» **Assignment**
Go through the material and return every line that contains the string "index".

» **Exercise data**
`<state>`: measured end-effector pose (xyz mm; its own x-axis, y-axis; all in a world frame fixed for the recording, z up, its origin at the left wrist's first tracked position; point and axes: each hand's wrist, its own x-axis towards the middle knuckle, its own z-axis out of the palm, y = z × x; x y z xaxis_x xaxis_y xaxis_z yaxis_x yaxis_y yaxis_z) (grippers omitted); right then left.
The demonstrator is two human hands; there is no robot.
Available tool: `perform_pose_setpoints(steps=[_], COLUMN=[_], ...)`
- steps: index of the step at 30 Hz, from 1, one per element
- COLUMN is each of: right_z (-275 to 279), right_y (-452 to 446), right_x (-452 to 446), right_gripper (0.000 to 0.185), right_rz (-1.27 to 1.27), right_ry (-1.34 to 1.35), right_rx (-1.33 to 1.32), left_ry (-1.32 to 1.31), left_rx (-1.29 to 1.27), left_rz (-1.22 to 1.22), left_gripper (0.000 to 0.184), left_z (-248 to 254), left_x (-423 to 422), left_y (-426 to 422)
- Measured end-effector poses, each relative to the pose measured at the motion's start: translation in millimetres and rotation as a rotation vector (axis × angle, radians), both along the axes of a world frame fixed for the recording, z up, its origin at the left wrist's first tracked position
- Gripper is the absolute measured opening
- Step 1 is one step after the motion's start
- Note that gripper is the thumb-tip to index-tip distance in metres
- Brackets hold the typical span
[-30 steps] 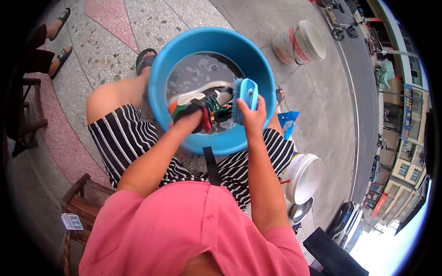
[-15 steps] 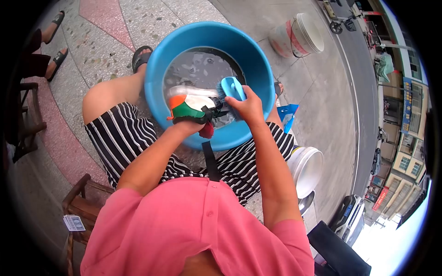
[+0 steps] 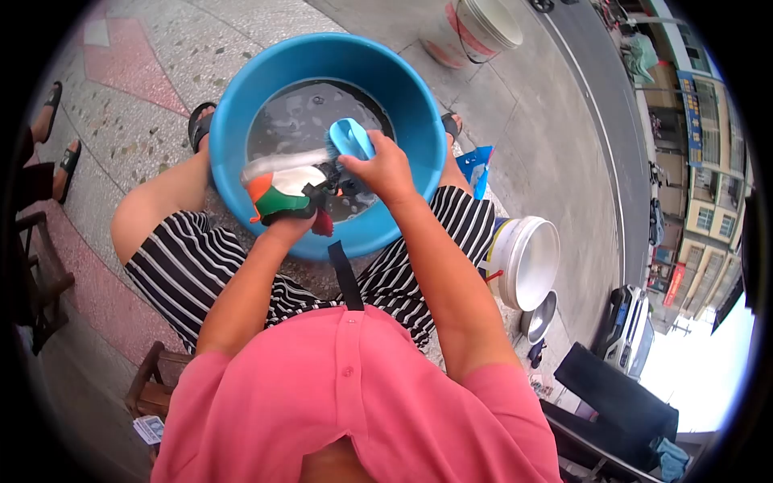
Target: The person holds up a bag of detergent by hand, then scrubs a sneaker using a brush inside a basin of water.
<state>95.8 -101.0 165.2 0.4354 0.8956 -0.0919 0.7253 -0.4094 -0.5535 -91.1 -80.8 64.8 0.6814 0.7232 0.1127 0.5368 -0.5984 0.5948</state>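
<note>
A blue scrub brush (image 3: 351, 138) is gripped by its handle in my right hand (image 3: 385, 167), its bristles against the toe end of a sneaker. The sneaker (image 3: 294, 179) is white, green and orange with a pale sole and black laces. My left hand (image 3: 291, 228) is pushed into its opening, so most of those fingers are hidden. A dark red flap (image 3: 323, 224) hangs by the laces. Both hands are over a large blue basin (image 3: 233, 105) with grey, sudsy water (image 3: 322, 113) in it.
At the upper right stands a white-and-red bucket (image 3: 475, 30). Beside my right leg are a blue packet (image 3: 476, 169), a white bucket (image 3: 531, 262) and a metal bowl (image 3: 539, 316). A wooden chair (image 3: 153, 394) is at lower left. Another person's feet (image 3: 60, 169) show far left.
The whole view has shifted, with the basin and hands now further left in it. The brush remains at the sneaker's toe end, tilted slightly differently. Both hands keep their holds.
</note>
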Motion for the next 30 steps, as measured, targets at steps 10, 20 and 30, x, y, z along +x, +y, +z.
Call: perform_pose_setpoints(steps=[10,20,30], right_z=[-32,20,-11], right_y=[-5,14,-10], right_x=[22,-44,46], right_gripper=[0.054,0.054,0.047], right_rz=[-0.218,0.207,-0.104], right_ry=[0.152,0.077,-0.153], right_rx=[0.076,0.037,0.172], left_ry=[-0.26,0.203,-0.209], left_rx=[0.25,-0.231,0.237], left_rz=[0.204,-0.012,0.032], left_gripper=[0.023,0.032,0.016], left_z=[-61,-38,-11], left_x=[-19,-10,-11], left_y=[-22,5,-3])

» **Result**
- steps: index of the step at 30 Hz, from 1, one per element
- Note that gripper is the thumb-tip to index-tip distance in metres

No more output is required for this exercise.